> EXERCISE BRIEF:
Reproduce, character for character, the entries from their opening line through the line with "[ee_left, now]".
____ EXCERPTED DATA
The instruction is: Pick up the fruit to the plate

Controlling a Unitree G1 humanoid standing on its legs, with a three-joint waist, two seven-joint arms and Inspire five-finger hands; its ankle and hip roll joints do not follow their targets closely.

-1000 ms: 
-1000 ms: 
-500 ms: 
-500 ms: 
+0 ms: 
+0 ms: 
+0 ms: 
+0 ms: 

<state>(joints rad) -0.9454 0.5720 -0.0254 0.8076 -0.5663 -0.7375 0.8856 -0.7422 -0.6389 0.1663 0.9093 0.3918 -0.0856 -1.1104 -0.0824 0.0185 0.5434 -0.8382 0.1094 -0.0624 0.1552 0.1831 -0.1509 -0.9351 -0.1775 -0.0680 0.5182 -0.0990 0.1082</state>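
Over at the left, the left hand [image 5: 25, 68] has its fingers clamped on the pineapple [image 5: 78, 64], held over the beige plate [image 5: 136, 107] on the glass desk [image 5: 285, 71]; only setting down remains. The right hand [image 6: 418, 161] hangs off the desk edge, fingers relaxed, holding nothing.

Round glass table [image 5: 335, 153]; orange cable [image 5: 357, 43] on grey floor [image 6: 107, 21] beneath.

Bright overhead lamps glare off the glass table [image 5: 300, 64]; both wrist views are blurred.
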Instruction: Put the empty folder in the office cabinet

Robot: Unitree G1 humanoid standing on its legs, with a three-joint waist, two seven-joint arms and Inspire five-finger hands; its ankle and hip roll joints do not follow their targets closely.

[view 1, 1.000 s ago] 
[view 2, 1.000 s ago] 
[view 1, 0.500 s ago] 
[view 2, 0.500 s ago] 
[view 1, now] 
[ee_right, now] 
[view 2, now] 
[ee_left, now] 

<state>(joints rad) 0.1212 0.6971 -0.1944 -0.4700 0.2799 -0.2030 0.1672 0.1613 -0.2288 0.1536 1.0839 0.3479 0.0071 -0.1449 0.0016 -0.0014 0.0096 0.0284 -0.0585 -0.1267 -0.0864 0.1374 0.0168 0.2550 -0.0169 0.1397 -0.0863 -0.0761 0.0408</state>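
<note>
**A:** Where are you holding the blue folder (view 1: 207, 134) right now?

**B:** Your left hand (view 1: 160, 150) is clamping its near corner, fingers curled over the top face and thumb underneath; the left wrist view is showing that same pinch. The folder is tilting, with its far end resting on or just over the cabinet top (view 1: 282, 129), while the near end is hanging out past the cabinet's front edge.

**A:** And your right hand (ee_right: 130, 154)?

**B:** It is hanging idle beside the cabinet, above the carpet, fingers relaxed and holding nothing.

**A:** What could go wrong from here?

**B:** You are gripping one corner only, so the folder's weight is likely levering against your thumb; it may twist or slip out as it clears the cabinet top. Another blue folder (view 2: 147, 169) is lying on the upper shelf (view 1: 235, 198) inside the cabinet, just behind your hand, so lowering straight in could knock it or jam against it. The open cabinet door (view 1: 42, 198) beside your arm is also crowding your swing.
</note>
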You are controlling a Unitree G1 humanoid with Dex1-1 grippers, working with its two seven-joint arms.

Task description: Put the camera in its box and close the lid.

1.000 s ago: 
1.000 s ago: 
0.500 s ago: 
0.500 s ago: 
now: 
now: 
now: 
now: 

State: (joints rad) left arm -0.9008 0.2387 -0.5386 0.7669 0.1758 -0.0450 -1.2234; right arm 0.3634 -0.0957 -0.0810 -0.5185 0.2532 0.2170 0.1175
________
> SOLUTION FOR THIS EXERCISE:
The instruction is: Pick up the fruit to the plate

Controlling a Unitree G1 humanoid standing on its legs, with a three-joint waist, two seven-joint arms and Inspire five-finger hands; its ankle and hip roll joints do not follow their targets closely.

-1000 ms: 
-1000 ms: 
-500 ms: 
-500 ms: 
+0 ms: 
+0 ms: 
+0 ms: 
+0 ms: 

<state>(joints rad) -0.9454 0.5720 -0.0254 0.8076 -0.5663 -0.7375 0.8856 -0.7422 -0.6389 0.1663 0.9093 0.3918 -0.0856 -1.1104 -0.0824 0.0185 0.5434 -0.8382 0.1094 -0.0624 0.1552 0.1831 -0.1509 -0.9351 -0.1775 -0.0680 0.5182 -0.0990 0.1082</state>
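Over at the left, the left hand [image 5: 25, 68] has its fingers clamped on the pineapple [image 5: 78, 64], held over the beige plate [image 5: 136, 107] on the glass desk [image 5: 285, 71]; only setting down remains. The right hand [image 6: 418, 161] hangs off the desk edge, fingers relaxed, holding nothing.

Round glass table [image 5: 335, 153]; orange cable [image 5: 357, 43] on grey floor [image 6: 107, 21] beneath.

Bright overhead lamps glare off the glass table [image 5: 300, 64]; both wrist views are blurred.
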Instruction: Put the empty folder in the office cabinet

Robot: Unitree G1 humanoid standing on its legs, with a three-joint waist, two seven-joint arms and Inspire five-finger hands; its ankle and hip roll joints do not follow their targets closely.

[view 1, 1.000 s ago] 
[view 2, 1.000 s ago] 
[view 1, 0.500 s ago] 
[view 2, 0.500 s ago] 
[view 1, now] 
[ee_right, now] 
[view 2, now] 
[ee_left, now] 

Work on the exercise is finished.